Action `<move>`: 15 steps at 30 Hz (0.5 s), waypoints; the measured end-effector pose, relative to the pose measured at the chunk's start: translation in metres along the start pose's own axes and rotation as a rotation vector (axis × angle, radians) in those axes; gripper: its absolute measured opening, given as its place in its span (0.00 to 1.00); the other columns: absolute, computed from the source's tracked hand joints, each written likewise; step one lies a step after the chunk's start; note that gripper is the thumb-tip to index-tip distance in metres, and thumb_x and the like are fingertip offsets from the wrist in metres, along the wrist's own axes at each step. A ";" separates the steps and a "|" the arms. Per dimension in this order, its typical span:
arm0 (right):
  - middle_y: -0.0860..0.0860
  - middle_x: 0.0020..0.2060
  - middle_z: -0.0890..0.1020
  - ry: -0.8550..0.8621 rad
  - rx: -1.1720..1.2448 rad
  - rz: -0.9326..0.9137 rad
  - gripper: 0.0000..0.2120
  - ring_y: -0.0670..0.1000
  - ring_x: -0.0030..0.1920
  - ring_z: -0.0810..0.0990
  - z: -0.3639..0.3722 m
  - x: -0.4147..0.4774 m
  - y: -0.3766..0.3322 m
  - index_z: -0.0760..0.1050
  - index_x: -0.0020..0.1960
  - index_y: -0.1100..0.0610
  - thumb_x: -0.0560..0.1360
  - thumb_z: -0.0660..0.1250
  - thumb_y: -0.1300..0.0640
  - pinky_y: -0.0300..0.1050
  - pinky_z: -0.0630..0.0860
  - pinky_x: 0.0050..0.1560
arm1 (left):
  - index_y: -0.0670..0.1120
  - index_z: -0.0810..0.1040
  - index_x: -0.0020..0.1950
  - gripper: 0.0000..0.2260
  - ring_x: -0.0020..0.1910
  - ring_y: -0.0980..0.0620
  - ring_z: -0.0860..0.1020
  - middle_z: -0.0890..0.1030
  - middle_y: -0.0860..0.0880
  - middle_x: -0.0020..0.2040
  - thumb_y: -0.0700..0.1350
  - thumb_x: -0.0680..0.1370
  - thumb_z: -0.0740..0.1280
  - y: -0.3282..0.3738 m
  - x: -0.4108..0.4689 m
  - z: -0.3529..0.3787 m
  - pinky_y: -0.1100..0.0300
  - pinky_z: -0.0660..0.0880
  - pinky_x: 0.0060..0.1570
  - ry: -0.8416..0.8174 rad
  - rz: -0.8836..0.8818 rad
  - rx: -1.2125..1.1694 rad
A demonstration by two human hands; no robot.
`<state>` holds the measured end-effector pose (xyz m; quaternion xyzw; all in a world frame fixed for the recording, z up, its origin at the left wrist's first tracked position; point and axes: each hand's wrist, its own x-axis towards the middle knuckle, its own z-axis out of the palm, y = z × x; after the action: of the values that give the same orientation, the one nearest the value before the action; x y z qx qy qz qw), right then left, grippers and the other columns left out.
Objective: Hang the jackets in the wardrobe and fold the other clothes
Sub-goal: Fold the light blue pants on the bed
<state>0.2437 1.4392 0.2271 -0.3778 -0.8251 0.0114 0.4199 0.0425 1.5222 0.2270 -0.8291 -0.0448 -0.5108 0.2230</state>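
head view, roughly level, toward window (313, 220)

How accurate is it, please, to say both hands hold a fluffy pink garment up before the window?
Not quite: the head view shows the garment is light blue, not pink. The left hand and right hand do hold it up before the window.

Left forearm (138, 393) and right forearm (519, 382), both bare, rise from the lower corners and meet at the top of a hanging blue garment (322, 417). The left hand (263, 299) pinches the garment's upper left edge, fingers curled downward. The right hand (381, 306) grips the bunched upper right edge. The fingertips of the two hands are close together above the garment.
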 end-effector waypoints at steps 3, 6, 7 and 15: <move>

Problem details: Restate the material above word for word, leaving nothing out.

Solution to this exercise:
Action `<move>`: 15 steps at 30 Hz (0.5 s), waypoints; the measured end-effector pose, relative to the pose measured at the chunk's start: translation in metres along the start pose's own axes and rotation as a rotation vector (axis × angle, radians) in those axes; gripper: its absolute measured opening, given as its place in its span (0.00 to 1.00); the other columns: absolute, computed from the source's tracked hand joints, each written likewise; step one lies a step after the chunk's start; note that gripper is the thumb-tip to index-tip distance in metres, and thumb_x and the like are fingertip offsets from the wrist in metres, along the wrist's own axes at each step. A ";" separates the steps and a "|" the arms. Per dimension in this order, its typical span:
arm0 (right):
  - middle_y: -0.0860..0.0860
  - middle_x: 0.0020..0.2060
  - middle_z: -0.0890..0.1020
  - ry: -0.8550..0.8621 rad
  - rx: -1.1720..1.2448 rad
  - rz: -0.9326..0.9137 rad
  - gripper: 0.0000..0.2120
  - ring_y: -0.0670..0.1000
  - ring_x: -0.0030..0.1920
  - ring_z: -0.0810..0.0990
  - z: -0.3639..0.3722 m
  - x: -0.4147..0.4774 m
  - y: -0.3766..0.3322 m
  - index_z: -0.0760..0.1050
  - index_x: -0.0020..0.1960
  - index_y: -0.1100..0.0610
  - thumb_x: -0.0560..0.1360
  - thumb_z: -0.0660..0.1250
  - thumb_y: -0.1300..0.0640
  - pinky_y: -0.0300..0.1050
  - pinky_z: -0.0630..0.0860
  - pinky_x: 0.0050..0.1560
arm1 (left):
  - index_y: -0.0670..0.1120
  - index_z: -0.0810..0.1040
  - index_x: -0.0020..0.1950
  - gripper: 0.0000..0.2260
  - ring_x: -0.0020..0.1910
  - ring_y: -0.0980..0.0620
  - ring_z: -0.0860..0.1020
  - middle_z: -0.0890..0.1030
  - middle_y: -0.0860..0.0880
  - middle_x: -0.0020..0.2040
  - thumb_y: -0.0700..0.1350
  - thumb_x: -0.0680..0.1370
  - thumb_z: -0.0740..0.1280
  - y: -0.3282..0.3738 m
  - x: -0.4108..0.4689 m
  - z: -0.3529..0.3787 m
  - pinky_y: -0.1100..0.0300
  - pinky_z: -0.0660..0.0880
  - pinky_x: 0.0060..0.1570
  - ry: -0.8416..0.8174 rad
  - rz: -0.8836..0.8818 rad
  - rx: -1.2125..1.1694 rad
A demonstration by two human hands; no robot.
`<state>` holds the measured end-effector pose (xyz m; quaternion xyzw; all in a world frame fixed for the recording, z up, its origin at the left wrist's first tracked position; point and axes: each hand's wrist, its own x-axis towards the middle knuckle, its own z-axis out of the palm, y = z × x; after the action: of the values that give the same orientation, the one nearest the value before the action; x y z qx qy qz qw), right then left, grippers and the other columns left out.
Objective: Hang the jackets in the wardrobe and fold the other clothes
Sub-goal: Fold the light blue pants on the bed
<state>0.2437 1.4392 0.2271 -0.3778 -0.8251 0.0114 0.4199 0.0425 1.5222 0.2270 -0.8291 -0.0448 -0.5108 0.2230</state>
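head view, roughly level, toward window (313, 220)

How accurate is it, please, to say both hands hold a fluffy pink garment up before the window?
Not quite: the head view shows the garment is light blue, not pink. The left hand and right hand do hold it up before the window.

Left forearm (138, 393) and right forearm (519, 382), both bare, rise from the lower corners and meet at the top of a hanging blue garment (322, 417). The left hand (263, 299) pinches the garment's upper left edge, fingers curled downward. The right hand (381, 306) grips the bunched upper right edge. The fingertips of the two hands are close together above the garment.
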 end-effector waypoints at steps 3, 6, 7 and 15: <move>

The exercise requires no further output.